### What you will do
Write back every line of the listing exactly, excluding images.

### Recorded data

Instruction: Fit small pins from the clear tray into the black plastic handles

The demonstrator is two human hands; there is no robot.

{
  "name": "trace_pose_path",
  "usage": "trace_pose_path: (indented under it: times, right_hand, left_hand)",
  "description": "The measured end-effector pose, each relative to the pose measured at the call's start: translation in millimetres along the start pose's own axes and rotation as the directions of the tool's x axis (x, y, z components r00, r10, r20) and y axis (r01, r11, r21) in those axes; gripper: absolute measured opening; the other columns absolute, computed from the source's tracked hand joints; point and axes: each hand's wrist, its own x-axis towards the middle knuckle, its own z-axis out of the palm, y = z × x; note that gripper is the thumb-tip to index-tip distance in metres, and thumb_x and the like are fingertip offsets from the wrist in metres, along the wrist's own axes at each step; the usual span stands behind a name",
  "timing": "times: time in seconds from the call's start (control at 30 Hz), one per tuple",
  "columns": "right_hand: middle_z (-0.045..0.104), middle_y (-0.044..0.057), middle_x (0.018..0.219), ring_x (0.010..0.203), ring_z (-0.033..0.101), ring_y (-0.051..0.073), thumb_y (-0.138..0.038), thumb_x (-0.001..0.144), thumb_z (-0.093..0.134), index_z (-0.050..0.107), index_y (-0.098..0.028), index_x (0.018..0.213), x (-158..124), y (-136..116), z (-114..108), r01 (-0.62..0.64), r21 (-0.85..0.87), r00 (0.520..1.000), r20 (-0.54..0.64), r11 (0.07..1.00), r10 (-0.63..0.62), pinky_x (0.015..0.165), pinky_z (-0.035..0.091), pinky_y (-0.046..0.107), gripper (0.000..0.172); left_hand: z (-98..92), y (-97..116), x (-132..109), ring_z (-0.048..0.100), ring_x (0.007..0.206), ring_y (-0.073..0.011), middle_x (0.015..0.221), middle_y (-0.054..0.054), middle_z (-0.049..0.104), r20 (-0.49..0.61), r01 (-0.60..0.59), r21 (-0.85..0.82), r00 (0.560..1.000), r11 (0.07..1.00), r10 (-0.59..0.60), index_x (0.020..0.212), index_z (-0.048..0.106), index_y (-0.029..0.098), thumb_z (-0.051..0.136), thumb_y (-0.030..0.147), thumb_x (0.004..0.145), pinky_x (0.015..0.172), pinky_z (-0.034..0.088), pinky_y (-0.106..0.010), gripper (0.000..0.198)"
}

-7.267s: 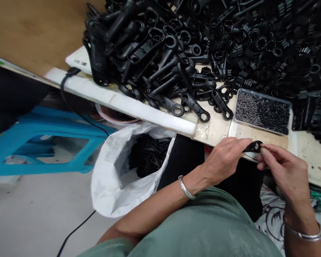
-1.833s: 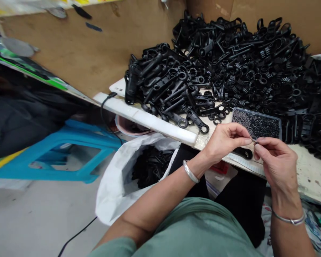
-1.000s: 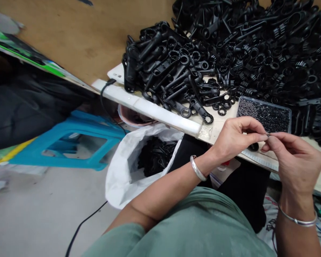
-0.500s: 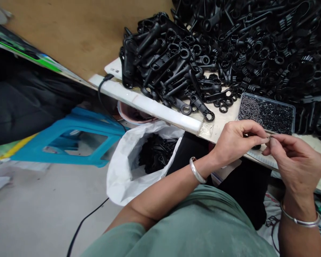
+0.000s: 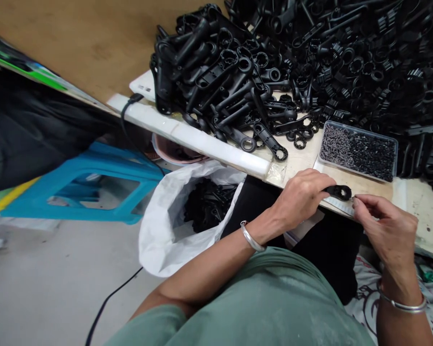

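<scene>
At the table's front edge my left hand (image 5: 305,196) grips a black plastic handle part (image 5: 341,192), its ringed end pointing right. My right hand (image 5: 388,222) pinches a tiny piece (image 5: 353,198) between thumb and forefinger, right beside that ring; it is too small to name. Just beyond both hands lies a clear plastic box (image 5: 359,177) holding small springs (image 5: 338,144) on its left side and little black pieces (image 5: 373,154) on its right. Several loose black parts, among them a ring-ended handle (image 5: 270,141), lie left of the box.
A large heap of black plastic parts (image 5: 234,72) covers the back of the table. A white strip (image 5: 187,134) runs along the front edge. Below stand a white sack (image 5: 159,230) of black parts and a blue stool (image 5: 75,178). A black cable (image 5: 108,298) trails across the floor.
My hands have parted from a shared pinch over the box's front edge and come lower. My left hand now holds the black handle part; my right has brought the tiny piece beside it.
</scene>
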Motion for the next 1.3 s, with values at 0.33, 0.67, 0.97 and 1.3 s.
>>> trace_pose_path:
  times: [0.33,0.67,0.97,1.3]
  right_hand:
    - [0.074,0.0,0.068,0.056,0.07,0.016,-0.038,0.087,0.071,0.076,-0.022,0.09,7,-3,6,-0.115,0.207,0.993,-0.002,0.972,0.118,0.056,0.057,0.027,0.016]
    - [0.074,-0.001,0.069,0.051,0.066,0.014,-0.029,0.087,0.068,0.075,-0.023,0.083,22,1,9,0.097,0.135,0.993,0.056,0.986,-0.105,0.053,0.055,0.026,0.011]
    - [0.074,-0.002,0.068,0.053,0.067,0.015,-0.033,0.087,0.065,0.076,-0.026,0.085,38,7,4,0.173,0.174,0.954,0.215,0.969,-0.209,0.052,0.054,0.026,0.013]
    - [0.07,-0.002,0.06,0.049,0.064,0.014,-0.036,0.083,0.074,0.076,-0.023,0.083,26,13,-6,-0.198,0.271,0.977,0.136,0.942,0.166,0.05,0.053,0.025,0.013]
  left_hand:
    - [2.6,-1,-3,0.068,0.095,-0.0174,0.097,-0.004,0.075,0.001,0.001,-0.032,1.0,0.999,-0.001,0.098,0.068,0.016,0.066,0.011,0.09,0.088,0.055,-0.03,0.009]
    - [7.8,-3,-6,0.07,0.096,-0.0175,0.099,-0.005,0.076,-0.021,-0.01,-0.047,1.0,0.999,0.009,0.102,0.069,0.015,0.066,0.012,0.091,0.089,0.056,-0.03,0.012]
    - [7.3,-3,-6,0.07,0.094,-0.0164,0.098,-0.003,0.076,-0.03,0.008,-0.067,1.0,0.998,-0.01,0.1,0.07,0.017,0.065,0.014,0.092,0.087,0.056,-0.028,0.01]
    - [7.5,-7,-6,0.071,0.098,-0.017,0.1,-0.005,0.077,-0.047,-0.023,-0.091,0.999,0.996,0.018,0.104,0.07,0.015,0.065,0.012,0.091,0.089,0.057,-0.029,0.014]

### Solution to this exercise
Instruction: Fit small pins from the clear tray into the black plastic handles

The demonstrator is two human hands; there is no robot.

{
  "name": "trace_pose_path",
  "usage": "trace_pose_path: (indented under it: times, right_hand, left_hand)",
  "description": "The measured end-effector pose, each relative to the pose measured at the call's start: translation in millimetres along the start pose's own axes and rotation as the directions of the tool's x axis (x, y, z components r00, r10, r20) and y axis (r01, r11, r21) in those axes; gripper: absolute measured opening; the other columns absolute, computed from the source's tracked hand joints; point and axes: each hand's wrist, its own x-axis towards the middle knuckle, its own z-axis out of the palm, y = z × x; note that gripper is the thumb-tip to index-tip distance in metres, and thumb_x and the like are fingertip offsets from the wrist in metres, along the wrist's own axes at each step; the usual span stands behind a name",
  "timing": "times: time in seconds from the call's start (control at 30 Hz), one per tuple",
  "columns": "right_hand: middle_z (-0.045..0.104), middle_y (-0.044..0.057), middle_x (0.018..0.219), ring_x (0.010..0.203), ring_z (-0.033..0.101), ring_y (-0.051..0.073), thumb_y (-0.138..0.038), thumb_x (-0.001..0.144), thumb_z (-0.093..0.134), index_z (-0.050..0.107), index_y (-0.098..0.028), index_x (0.018..0.213), x (-158..124), y (-136..116), z (-114..108), r01 (-0.62..0.64), r21 (-0.85..0.87), r00 (0.520..1.000), r20 (-0.54..0.64), r11 (0.07..1.00), r10 (-0.63..0.62), pinky_x (0.015..0.165), pinky_z (-0.035..0.091), pinky_y (-0.046..0.107), gripper (0.000..0.172); left_hand: z (-98..92), y (-97..116), x (-132..109), ring_z (-0.048..0.100), ring_x (0.007..0.206), ring_y (-0.073..0.011), middle_x (0.015..0.221), middle_y (-0.054..0.054), middle_z (-0.049..0.104), r20 (-0.49..0.61), r01 (-0.60..0.59), r21 (-0.85..0.82), r00 (0.560..1.000), r11 (0.07..1.00), r10 (-0.59..0.60), index_x (0.020..0.212), index_z (-0.048..0.106), index_y (-0.029..0.098), thumb_z (-0.051..0.136), thumb_y (-0.030..0.147), thumb_x (0.004..0.145), pinky_x (0.015..0.172), pinky_z (-0.034..0.088), pinky_y (-0.106..0.010), gripper (0.000..0.198)"
}

-7.267s: 
-1.833s: 
-1.000s: 
-0.500s: 
+0.000s: 

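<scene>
At the table's front edge my left hand (image 5: 305,196) grips a black plastic handle part (image 5: 341,192), its ringed end pointing right. My right hand (image 5: 388,222) pinches a tiny piece (image 5: 353,198) between thumb and forefinger, right beside that ring; it is too small to name. Just beyond both hands lies a clear plastic box (image 5: 359,177) holding small springs (image 5: 338,144) on its left side and little black pieces (image 5: 373,154) on its right. Several loose black parts, among them a ring-ended handle (image 5: 270,141), lie left of the box.
A large heap of black plastic parts (image 5: 234,72) covers the back of the table. A white strip (image 5: 187,134) runs along the front edge. Below stand a white sack (image 5: 159,230) of black parts and a blue stool (image 5: 75,178). A black cable (image 5: 108,298) trails across the floor.
My hands have parted from a shared pinch over the box's front edge and come lower. My left hand now holds the black handle part; my right has brought the tiny piece beside it.
</scene>
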Motion for the next 1.3 s, with values at 0.33, 0.67, 0.97 and 1.3 s.
>>> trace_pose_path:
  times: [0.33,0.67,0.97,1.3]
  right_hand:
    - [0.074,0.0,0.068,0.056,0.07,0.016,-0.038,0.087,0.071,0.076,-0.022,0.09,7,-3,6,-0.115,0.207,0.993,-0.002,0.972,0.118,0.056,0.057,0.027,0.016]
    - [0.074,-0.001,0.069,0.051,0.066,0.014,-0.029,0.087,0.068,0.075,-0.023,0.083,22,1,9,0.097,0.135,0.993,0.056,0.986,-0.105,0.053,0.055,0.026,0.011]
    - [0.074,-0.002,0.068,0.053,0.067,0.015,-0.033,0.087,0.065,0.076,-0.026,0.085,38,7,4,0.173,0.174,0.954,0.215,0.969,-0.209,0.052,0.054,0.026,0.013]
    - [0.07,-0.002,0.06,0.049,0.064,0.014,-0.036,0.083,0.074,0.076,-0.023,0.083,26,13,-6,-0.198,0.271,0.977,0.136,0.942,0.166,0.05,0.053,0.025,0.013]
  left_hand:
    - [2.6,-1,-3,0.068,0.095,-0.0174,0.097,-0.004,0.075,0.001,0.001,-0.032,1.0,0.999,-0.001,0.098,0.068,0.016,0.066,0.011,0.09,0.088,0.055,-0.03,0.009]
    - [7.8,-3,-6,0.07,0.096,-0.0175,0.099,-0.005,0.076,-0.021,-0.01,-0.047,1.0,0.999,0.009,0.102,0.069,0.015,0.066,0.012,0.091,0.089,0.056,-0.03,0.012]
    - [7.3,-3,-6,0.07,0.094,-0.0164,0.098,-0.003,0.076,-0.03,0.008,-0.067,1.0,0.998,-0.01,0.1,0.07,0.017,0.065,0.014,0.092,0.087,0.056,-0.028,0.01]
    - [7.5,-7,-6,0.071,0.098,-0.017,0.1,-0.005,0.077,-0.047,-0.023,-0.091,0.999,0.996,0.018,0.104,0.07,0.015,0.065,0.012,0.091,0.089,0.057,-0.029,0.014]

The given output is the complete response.